◆ Work request ◆
Restate the data exactly as given and keep the pictures out.

◆ Information provided ◆
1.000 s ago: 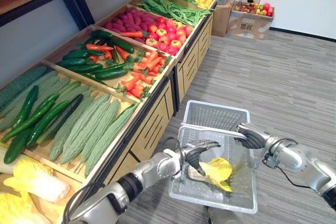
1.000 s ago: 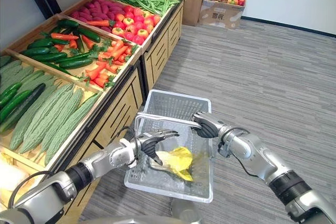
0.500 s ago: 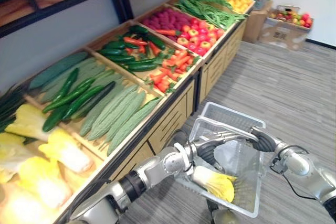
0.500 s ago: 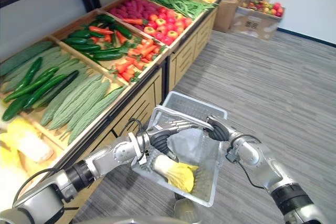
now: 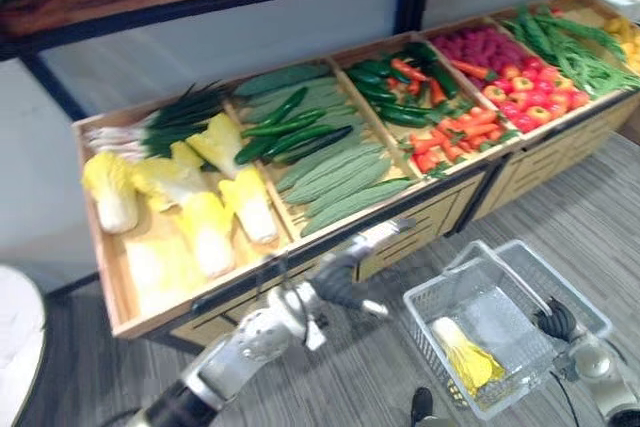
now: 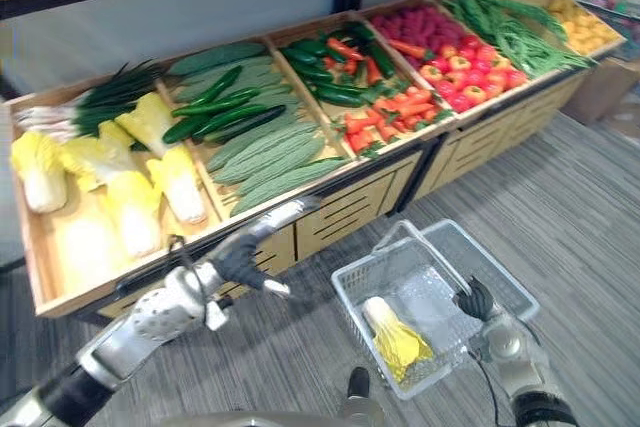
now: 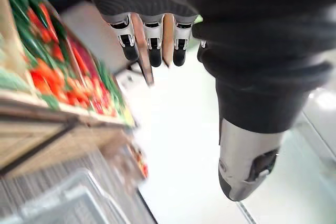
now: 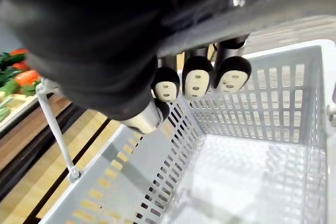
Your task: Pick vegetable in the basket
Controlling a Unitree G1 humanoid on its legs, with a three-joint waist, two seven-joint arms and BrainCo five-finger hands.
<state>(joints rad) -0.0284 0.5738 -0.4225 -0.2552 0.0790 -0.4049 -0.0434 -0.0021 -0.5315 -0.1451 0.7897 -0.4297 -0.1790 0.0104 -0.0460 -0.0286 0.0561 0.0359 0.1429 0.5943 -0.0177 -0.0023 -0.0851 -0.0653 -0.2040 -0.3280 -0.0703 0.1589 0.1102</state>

◆ Output ◆
1.000 s ago: 
1.000 s ago: 
0.500 s ago: 
0.500 s ago: 
now: 
now: 
now: 
now: 
Your task: Pick vegetable in the basket
Controlling a Unitree G1 humanoid on its legs, with a three-joint waist, two seven-joint arms and BrainCo five-finger hands.
<state>(joints rad) -0.0284 0.5738 -0.4225 -0.2552 0.0790 -0.4049 -0.0434 -0.0021 -0.5315 -0.1451 0.7897 -0.4297 -0.1790 0.0104 -0.0460 -0.0286 0.0561 0.0359 0.1429 0.5943 -0.0177 -0.0023 -0.0851 -0.0653 -0.2040 -0.3280 -0.0703 0.1589 0.1102</state>

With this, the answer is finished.